Phase 3, Randomized Clinical Trial to Assess the Efficacy and Safety of Tenofovir in Hepatitis B Virus Infected, s and e Antigen Positive, Pregnant Women to Prevent Perinatal Transmission Despite Infant Passive-active HBV Immunization.
This is a phase III, placebo controlled, double blind, randomized clinical trial to assess
the efficacy and safety of tenofovir disoproxil fumarate (TDF) given from 28 weeks'
gestation until 2 months postpartum to pregnant women with Hepatitis B (HB) virus (HBV)
chronic infection and positive for HB s and e antigen to prevent perinatal transmission of
HBV to their infants. All infants will receive HBV passive (HB specific immunoglobulin) and
active (vaccine) immunization.
Chronic hepatitis B (CHB) infection is complicated by cirrhosis and hepatocellular carcinoma
(HCC), the 10th leading cause of death worldwide.
In 2011, about 7% of adults in Thailand were HBsAg carriers. Infant hepatitis B (HB)
immunization and HB immune globulin (HBIg) administered at birth effectively prevent most
mother-to-child transmission (MTCT) of HBV. However, about 12% of mothers with high load of
HBV transmit the virus to their infants, despite active and passive immunization.
Studies have suggested that antiviral treatment at the end of pregnancy and during early
postpartum can reduce the risk of transmission to the child. A potential limitation to this
approach is the risk of hepatic disease exacerbation following discontinuation of antiviral
treatment postpartum, and this risk has not been properly evaluated. No randomized clinical
trials have adequately demonstrated the efficacy and safety of maternal antiviral treatment
the prevention of mother to child transmission of HBV. This is the reason why this approach
is not currently recommended by the Associations for the Study of Liver Diseases.

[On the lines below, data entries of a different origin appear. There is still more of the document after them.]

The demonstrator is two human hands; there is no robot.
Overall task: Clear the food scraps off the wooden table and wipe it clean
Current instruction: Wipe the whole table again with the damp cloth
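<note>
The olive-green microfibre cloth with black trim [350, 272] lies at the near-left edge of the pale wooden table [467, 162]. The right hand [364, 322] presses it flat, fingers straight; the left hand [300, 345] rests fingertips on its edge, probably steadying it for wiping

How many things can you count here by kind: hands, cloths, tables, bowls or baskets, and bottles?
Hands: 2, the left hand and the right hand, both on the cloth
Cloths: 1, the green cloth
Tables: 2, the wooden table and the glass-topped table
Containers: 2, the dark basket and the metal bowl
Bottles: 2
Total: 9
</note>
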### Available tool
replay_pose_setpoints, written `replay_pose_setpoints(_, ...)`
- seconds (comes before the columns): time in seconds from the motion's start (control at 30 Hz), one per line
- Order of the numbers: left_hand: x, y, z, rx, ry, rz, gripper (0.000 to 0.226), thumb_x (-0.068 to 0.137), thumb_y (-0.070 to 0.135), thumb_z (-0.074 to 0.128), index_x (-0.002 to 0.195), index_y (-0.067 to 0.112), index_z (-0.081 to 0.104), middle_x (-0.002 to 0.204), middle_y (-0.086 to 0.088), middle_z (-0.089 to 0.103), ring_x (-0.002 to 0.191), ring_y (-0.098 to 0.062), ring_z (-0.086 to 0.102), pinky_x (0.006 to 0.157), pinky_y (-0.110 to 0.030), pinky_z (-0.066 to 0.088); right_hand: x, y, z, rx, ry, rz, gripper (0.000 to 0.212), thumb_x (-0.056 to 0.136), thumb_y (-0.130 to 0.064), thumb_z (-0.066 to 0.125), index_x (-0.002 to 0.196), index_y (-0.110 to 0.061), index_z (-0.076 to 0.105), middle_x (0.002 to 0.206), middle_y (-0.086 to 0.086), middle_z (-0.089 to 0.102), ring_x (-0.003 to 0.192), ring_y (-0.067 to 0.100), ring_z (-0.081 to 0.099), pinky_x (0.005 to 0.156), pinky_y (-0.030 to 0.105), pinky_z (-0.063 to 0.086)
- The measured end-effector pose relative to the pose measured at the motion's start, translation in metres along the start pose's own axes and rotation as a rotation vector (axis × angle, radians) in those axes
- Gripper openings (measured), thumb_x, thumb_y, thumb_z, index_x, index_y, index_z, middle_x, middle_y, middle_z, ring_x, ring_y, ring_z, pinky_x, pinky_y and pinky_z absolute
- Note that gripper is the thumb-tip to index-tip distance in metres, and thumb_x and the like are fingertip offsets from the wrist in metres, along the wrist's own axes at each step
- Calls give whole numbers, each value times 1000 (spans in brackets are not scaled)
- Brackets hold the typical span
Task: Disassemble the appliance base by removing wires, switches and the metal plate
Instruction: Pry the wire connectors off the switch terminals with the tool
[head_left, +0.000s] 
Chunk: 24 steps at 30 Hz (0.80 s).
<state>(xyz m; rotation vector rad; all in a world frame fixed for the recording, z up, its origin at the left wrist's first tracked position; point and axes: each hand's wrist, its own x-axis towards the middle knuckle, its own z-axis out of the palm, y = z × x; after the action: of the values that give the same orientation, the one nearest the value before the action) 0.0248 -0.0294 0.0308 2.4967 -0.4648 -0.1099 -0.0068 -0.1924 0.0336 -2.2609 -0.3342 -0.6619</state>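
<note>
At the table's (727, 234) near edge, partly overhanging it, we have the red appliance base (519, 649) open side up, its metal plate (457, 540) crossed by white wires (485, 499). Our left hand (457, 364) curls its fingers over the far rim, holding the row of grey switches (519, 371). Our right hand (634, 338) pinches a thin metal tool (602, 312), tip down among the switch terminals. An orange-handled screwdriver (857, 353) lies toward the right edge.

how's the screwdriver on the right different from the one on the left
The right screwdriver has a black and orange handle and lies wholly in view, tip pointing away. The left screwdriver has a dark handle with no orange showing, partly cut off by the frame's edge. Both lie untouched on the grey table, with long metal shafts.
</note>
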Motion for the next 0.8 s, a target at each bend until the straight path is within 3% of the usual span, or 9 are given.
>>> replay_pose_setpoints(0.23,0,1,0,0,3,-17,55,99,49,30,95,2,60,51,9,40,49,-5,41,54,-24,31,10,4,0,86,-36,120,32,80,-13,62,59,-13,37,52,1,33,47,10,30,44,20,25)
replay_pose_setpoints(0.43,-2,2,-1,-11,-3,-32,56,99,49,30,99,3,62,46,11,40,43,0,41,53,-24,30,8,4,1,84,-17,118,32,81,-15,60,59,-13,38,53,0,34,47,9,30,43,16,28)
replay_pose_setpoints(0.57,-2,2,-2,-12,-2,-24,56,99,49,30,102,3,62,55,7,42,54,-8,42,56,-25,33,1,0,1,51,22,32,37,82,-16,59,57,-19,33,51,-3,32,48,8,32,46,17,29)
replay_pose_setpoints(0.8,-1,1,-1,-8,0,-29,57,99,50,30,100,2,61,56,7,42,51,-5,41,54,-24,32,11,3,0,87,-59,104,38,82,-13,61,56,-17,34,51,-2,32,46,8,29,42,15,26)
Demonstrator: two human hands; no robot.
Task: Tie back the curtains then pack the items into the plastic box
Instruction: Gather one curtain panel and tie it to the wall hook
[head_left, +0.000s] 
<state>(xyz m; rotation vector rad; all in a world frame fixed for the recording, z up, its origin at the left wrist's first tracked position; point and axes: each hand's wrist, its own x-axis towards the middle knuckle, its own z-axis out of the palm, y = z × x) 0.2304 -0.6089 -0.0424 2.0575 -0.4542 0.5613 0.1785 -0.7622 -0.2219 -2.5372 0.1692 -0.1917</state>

We hypothesize that a potent antiviral, tenofovir, can decrease HBV viral load in HBV
infected pregnant women and therefore reduce the risk of perinatal transmission, before
infants are definitely protected by passive-active immunization. We also hypothesize that
only moderate exacerbations of liver disease will be observed after discontinuation of a
short antiviral course (5 months). While the primary objective of the study is to assess the
efficacy of tenofovir versus placebo for the prevention of perinatal transmission, an
important secondary objective is the assessment of the risk of postpartum hepatic disease
Within 2 years, 328 women and their infants will be enrolled from public hospitals in
Thailand and randomized to receive either tenofovir or placebo from 28 weeks of pregnancy
until 2 months postpartum. Mothers and infants will be followed until one year postpartum.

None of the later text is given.